The weights file included in this repo is trained on the first 5 agents out of a pool of 10 models.
opts = {
# model-related options
'model': 'mlp', # mlp | lstm | rnn, (apparently `mlp == rnn` ?)
'hidsz': HIDSZ, # the size of the internal state vector
'nonlin': 'relu', # relu | tanh | none
'init_std': 0.2, # STD of initial weights
'init_hid': 0.1, # weight of initial hidden
# unshare_hops
'encoder_lut': False, # use LookupTable in encoder instead of Linear [False]
# encoder_lut_size
# comm-related options
'comm_mode': 'avg', # operation on incoming communication: avg | sum [avg]
'comm_scale_div': 1, # divide comm vectors by this [1]
'comm_encoder': 1, # encode incoming comm: 0=identity | 1=linear [0]
'comm_decoder': 1, # decode outgoing comm: 0=identity | 1=linear | 2=nonlin [1]
'comm_zero_init': True, # initialize comm weights to zero
# comm_range
'nactions_comm': 0, # enable discrete communication when larger than 1 [1]
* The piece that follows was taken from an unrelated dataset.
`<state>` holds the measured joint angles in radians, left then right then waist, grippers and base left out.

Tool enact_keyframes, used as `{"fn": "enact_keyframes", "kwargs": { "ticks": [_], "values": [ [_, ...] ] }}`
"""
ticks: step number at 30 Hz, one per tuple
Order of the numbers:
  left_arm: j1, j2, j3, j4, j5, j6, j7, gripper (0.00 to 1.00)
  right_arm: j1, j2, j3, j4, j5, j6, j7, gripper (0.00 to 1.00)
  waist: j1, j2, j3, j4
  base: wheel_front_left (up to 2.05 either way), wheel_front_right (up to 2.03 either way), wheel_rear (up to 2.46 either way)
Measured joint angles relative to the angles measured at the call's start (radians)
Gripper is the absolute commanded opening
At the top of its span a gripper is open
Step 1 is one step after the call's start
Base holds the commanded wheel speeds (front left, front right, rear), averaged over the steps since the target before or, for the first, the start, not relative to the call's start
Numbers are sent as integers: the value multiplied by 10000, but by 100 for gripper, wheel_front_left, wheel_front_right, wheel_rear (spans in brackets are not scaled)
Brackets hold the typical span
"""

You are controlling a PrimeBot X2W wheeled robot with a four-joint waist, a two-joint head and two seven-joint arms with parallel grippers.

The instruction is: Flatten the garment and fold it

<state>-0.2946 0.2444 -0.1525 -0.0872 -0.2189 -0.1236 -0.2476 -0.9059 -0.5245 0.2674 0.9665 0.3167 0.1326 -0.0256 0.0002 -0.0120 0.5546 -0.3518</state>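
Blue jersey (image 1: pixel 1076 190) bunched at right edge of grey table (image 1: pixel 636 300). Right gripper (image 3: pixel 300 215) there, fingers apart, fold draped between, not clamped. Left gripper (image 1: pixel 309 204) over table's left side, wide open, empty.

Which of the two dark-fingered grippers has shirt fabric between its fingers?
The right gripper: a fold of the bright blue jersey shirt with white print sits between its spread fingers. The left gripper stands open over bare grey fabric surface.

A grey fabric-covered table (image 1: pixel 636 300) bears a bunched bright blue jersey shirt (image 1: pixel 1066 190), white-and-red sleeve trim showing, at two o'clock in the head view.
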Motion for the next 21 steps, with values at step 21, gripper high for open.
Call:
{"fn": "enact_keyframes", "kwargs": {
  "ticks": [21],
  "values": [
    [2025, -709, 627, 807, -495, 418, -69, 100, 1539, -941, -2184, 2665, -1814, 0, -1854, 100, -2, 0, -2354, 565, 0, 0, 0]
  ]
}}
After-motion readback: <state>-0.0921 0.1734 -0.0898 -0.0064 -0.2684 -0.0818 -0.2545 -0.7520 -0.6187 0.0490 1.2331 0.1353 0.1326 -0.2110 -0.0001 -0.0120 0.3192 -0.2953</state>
# TODO: implement discrete comm
# dcomm_entropy_cost
'fully_connected': True, # basically, all agent can talk to all agent
# game releated
'nmodels': N_MODELS, # the number of models in LookupTable
'nagents': N_AGENTS, # the number of agents to look up
'nactions': N_LEVERS, # the number of agent actions
# training
'optim': 'rmsprop', # optimization method: rmsprop | sgd | adam [rmsprop]
'lrate': 1e-3, # learning rate [0.001]
# 'max_grad_norm': # gradient clip value [0]
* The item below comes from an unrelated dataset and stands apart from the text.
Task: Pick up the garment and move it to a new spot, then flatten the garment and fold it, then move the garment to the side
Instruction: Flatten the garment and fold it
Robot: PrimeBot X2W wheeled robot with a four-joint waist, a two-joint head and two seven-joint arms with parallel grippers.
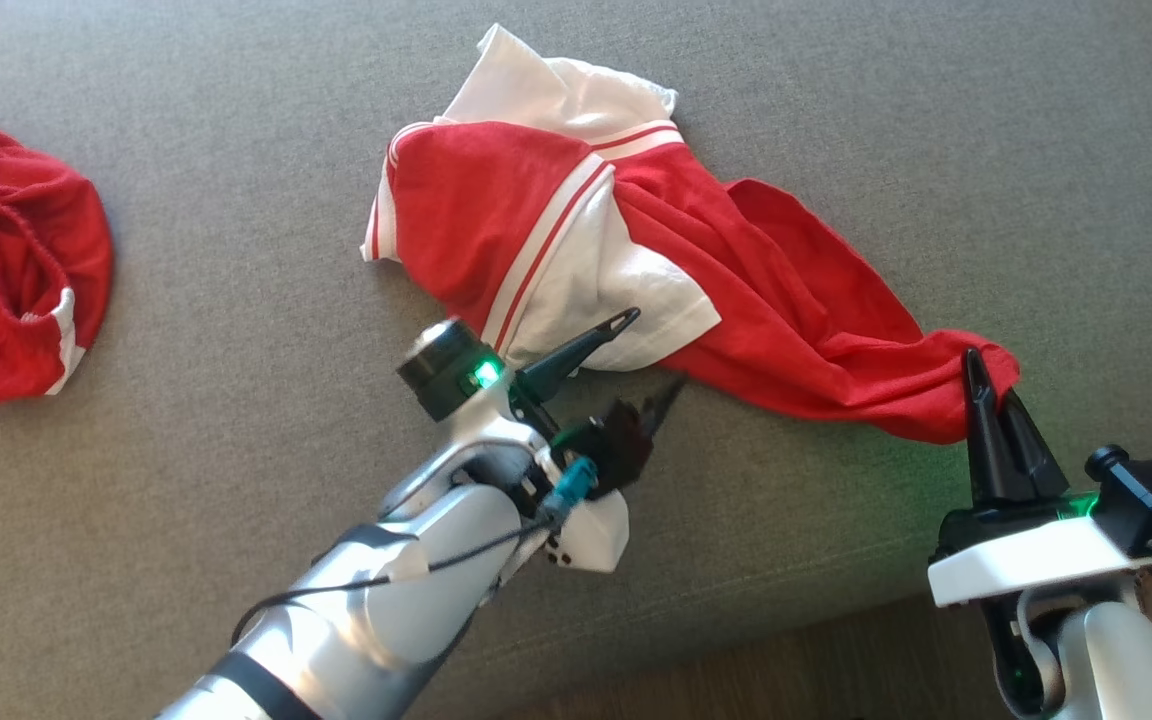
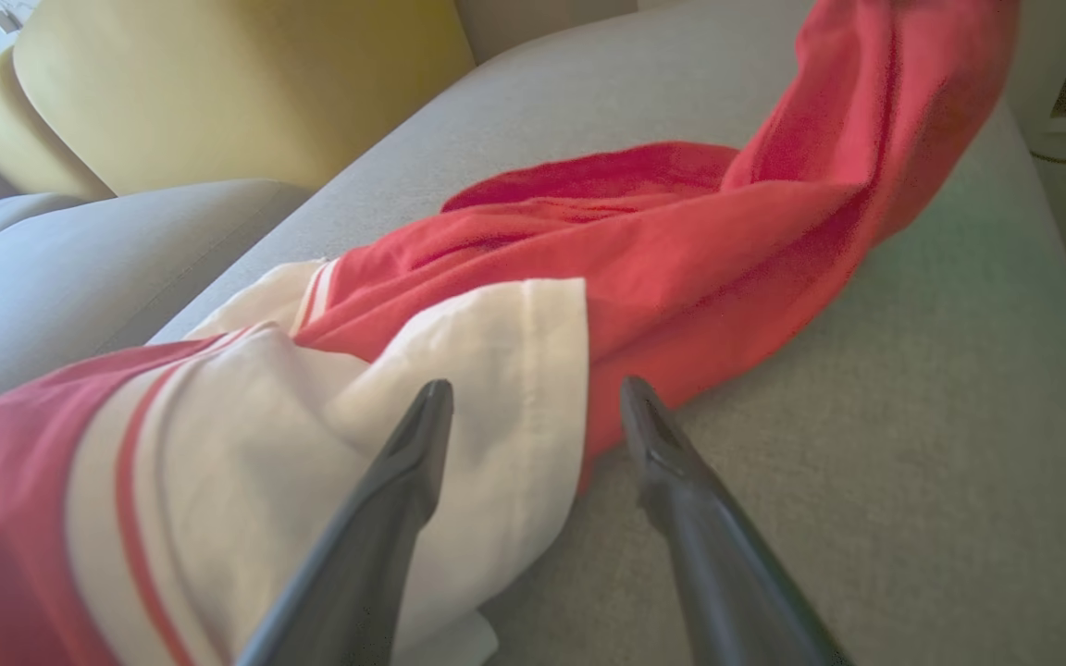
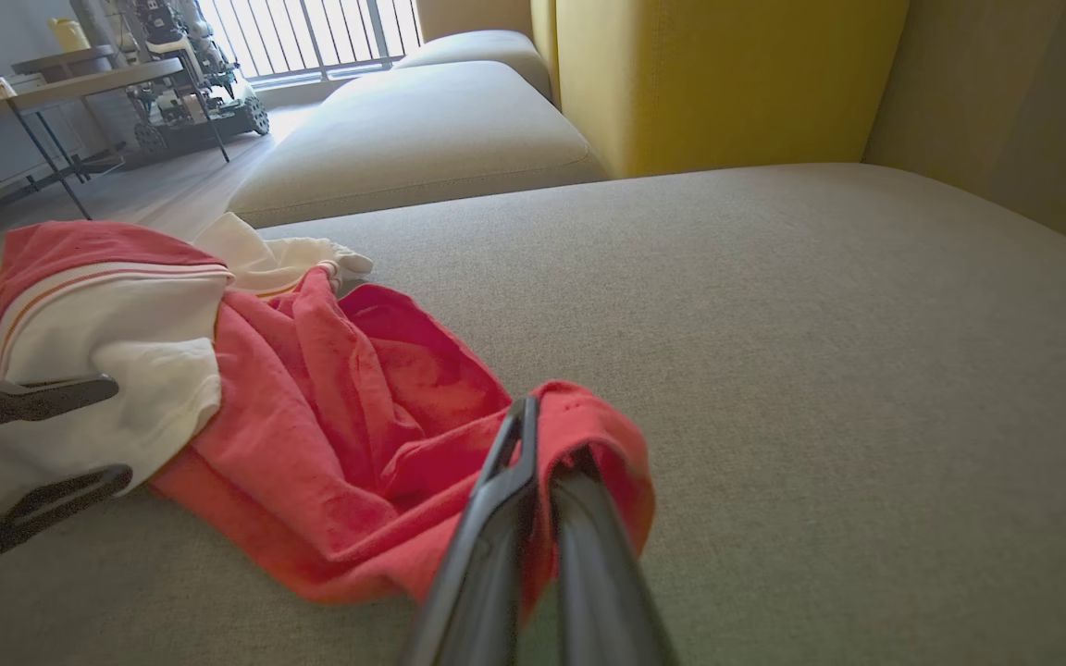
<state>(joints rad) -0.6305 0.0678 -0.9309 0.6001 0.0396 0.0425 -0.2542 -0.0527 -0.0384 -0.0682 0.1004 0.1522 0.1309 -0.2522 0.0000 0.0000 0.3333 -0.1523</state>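
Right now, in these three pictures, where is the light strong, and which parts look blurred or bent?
Head view: even daylight, sharp, a green lamp glow near the right fingers. Left wrist view: soft overall, the garment smeared at upper right, a green tint on the sofa. Right wrist view: window glare at upper left, sofa edges bowed by the wide lens.

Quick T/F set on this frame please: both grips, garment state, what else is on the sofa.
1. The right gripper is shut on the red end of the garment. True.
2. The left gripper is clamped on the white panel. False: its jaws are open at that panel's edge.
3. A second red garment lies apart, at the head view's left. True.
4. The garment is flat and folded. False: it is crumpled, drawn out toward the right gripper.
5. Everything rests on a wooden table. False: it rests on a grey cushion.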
# 'clip_grad': # gradient clip value [0]
# 'alpha': # coefficient of baseline term in the cost function [0.03]
# 'epochs': # the number of training epochs [100]
'batch_size': BATCH_SIZE, # size of mini-batch (the number of parallel games) in each thread [16]
# 'nworker': # the number of threads used for training [18]
'reward_mult': 1, # coeff to multiply reward for bprop [1]
# optimizer options
'momentum': 0, # momentum for SGD [0]
'wdecay': 0, # weight decay [0]
'rmsprop_alpha': 0.99, # parameter of RMSProp [0.97]
'rmsprop_eps': 1e-6, # parameter of RMSProp [1e-06]
'adam_beta1': 0.9, # parameter of Adam [0.9]
'adam_beta2': 0.999, # parameter of Adam [0.999]
'adam_eps': 1e-8, # parameter of Adam [1e-08]
}
actor = CommNet(opts)
-
Implement LSTM module
-
'comm_mode': 'avg'
is broken -
Implement discrete communication through action
-
Hyperparameter tuning